The book is well-written and easy to use. It is illustrated with many drawings that reflect the Art Deco style of the 1930s. I find them very interesting drawings but I would have liked to have seen images of the cocktails.
The recipes have clear instructions and are easy to make. For example the “Egg Sour” recipe is as follows: 1 teaspoon of powdered sugar, 3 dashes of lemon juice, 1 liqueur glass of Curacao, 1 liqueur glass of brandy, 1 egg, 2 or 3 small lumps of ice. Shake well and remove the ice before serving.

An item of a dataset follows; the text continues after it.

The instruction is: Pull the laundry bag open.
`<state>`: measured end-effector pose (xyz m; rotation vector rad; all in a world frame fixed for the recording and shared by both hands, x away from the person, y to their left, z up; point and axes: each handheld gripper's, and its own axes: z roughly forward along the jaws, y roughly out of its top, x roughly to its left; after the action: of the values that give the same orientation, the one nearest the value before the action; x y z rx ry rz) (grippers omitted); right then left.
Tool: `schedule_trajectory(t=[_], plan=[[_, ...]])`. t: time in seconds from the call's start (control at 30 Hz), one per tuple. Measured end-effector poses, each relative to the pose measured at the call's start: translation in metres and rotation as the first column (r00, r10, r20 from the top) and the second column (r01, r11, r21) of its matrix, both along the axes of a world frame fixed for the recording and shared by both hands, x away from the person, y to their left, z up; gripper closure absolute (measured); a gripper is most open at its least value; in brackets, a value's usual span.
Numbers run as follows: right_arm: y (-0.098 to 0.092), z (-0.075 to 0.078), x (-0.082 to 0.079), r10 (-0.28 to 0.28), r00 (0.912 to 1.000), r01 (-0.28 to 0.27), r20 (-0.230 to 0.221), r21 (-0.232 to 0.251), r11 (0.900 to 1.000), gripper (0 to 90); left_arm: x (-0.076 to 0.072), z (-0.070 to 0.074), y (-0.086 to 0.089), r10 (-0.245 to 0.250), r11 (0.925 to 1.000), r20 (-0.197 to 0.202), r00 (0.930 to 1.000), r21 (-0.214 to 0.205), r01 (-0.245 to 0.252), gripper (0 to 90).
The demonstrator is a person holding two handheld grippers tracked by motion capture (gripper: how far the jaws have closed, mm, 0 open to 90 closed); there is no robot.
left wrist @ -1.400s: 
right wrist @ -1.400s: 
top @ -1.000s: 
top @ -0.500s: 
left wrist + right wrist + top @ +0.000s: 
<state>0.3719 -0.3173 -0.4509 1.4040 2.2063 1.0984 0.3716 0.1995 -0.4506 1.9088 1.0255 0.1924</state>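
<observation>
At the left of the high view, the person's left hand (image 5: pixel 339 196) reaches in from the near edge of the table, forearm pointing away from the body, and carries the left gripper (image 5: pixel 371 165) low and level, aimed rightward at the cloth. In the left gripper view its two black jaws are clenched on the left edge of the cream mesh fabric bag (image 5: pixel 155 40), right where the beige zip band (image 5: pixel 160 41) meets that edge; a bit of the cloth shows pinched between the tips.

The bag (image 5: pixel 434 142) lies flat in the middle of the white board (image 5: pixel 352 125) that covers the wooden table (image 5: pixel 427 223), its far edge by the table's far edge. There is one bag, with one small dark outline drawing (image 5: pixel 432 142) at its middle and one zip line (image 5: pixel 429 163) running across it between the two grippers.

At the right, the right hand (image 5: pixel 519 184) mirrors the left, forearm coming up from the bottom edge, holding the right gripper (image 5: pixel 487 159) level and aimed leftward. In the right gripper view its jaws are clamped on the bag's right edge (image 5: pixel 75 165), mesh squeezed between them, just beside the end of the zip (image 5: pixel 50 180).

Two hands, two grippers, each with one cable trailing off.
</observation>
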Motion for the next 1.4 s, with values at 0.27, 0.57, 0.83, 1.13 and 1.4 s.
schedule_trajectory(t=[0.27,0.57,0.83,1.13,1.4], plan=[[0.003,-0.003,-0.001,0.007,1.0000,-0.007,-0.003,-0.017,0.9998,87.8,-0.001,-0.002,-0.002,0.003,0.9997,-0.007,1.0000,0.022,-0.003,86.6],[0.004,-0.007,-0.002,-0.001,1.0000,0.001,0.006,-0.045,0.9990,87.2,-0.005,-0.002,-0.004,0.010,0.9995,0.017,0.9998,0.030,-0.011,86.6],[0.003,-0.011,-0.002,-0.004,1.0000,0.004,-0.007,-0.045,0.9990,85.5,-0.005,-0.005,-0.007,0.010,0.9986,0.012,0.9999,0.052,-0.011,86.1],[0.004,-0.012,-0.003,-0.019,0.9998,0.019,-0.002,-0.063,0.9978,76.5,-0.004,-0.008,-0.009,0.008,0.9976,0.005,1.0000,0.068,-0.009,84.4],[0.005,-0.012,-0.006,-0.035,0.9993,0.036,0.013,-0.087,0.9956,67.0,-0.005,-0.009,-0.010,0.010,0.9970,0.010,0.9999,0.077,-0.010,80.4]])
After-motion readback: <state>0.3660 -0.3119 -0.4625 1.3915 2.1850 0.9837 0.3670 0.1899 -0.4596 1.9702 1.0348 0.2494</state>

The book does not have a lot of recipes calling for American whiskey as it was written during Prohibition in the United States, so Bourbon and rye whiskeys were not common in London at that time. Brandy or Canadian whisky would have been the substitution for Bourbon and rye whiskeys when he was making these cocktails at the Savoy in the 1920s. However, it would be easy to substitute back Bourbon or rye when making these recipes today.
The book also has value as a reference book as Craddock places historical information about the drinks throughout the book. If a new bartender wants to understand more about wine, this book is a good place to start their education. The Savoy Cocktail Book is a classic cocktail book that should be part of every spirits library. It is informative and well written and a great reference book.